Deshalb bereitet Dharmarajan das Bestreben der Zentralregierung, Hindi in alle Bereiche des öffentlichen Lebens zu drängen. Ich glaube, wir haben die Lebenspolitik mit Rajneeti verwechselt. Die Handlungsfähigkeit der Bürger kommt von der Sprache, sie kommt von einer Identität, die durch das gebildet wird, was ich spreche.
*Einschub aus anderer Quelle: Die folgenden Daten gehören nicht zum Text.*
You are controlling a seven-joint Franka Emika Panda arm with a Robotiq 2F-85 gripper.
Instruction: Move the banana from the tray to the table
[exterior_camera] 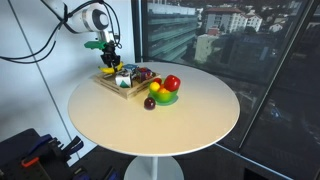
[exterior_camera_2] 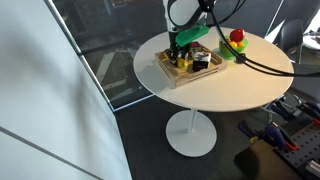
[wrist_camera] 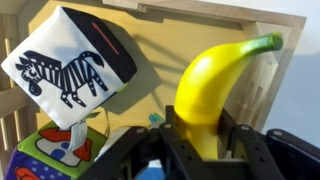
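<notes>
my gripper (wrist_camera: pixel 205 138) is drawn in narrow on the banana (wrist_camera: pixel 215 80), with my fingers (wrist_camera: pixel 240 140) pressing its thick lower end from both sides. the banana is inside the wooden tray (wrist_camera: pixel 215 12). its green stem tip points toward the far corner, close under the tray's back wall and near the side wall. i cannot tell whether it rests on the tray floor or hangs just above it. on the banana's other side there is a strip of bare tray floor, then the zebra cube (wrist_camera: pixel 68 65), which sits tilted in my wrist view. below the cube a colourful block (wrist_camera: pixel 45 152) lies just beside my knuckles. in both exterior views i hang over the tray (exterior_camera: pixel 112 88) (exterior_camera_2: pixel 172 76), which sits near the rim of the round table (exterior_camera: pixel 150 130) (exterior_camera_2: pixel 205 98). a fruit pile (exterior_camera: pixel 166 92) lies just beside the tray. past these, the tabletop is a wide bare sweep out to its curved edge.
</notes>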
Die linguistische Landkarte, die wir haben, ist sehr spannend. Die Art und Weise, wie wir Heterogenität betrachtet haben – als ob es sich um einen Achar handelt, den wir herstellen und den man durch Übersetzung bewahren kann – ist meines Erachtens jedoch falsch. Wir müssen jeden Tag in dieser Sprache sprechen, damit sie in unseren Kindern weiterlebt. Das ist es, was wir ihnen als generationsübergreifendes Geschenk geben – die Sprache und all das Wissen, das sie trägt. Wenn wir als Erwachsene unsere Kinder nicht an die Vielfalt heranführen, dann lassen wir sie im Stich. Aber wenn wir unseren Kindern Geschichten aus verschiedenen Sprachen vermitteln können, werden sie nicht sagen: „Ek hi culture hain“, sagt sie.
Dharmarajans Vertrauen in die Jugend beruht auf Kathas Erfolg, den benachteiligten Menschen eine Ausbildung zu ermöglichen und Schulen in Delhi, Haryana, Maharashtra und Arunachal Pradesh für sie zu leiten. Die erste Katha-Schule wurde in Delhis Govindpuri mit fünf Kindern gegründet. Heute arbeitet es mit über 1 Lakh Slumkindern in der Hauptstadt. Wenn wir in unserem Land von Kindern sprechen, sprechen wir nur von denen, die nicht einmal 10 Prozent unseres Landes ausmachen. Wer hat Zugang zum Internet? Wer wird von Blue Whale (Challenge) und Sarahah und anderen solchen Dingen beeinflusst? Ein sehr kleiner Prozentsatz. Wenn ich auf unsere Kinder (in Katha-Schulen) schaue, dann schaue ich auf die 60-70 Prozent, die in Armut leben. Sie sind hungrig nach Büchern, nach Wissen. Unser Land betrachtet sie nicht als Kinder. Sie sind so unsichtbar, sagt sie.
In Katha-Schulen gibt es keinen festen Lehrplan. Stattdessen ergänzt Dharmarajan Lehrbücher mit Geschichten und lehrt Kinder, selbst zu träumen, ermutigt sie, während des Lernens eigene Geschichten zu schreiben und zu übersetzen. Ich mag die Idee, Kinder von einer Massenkultur zu einer kritischen Kultur zu bewegen. Wir sind alle passiv tolerant. Aber wenn wir dazu gedrängt werden, wenn mein Sohn zum Beispiel homosexuell wird, dann bin ich meinem Kind und mir gegenüber plötzlich nicht mehr tolerant. Geschichten lehren uns, aktiv tolerant zu sein. Sie geben uns so viele Szenarien, dass ich mich umschauen, studieren und beobachten kann, was verschiedene Leute sagen. Also geben wir unseren Kindern Geschichten und erzählen ihnen: Sie haben die Wahl, Sie müssen Ihre eigene Agentur aufbauen. Wenn wir das sagen und sie vom strengen Lehrplan befreien und ihnen ihre Vorstellungskraft zurückgeben können, ist es uns gelungen, sie fürs Leben zu stärken, sagt sie.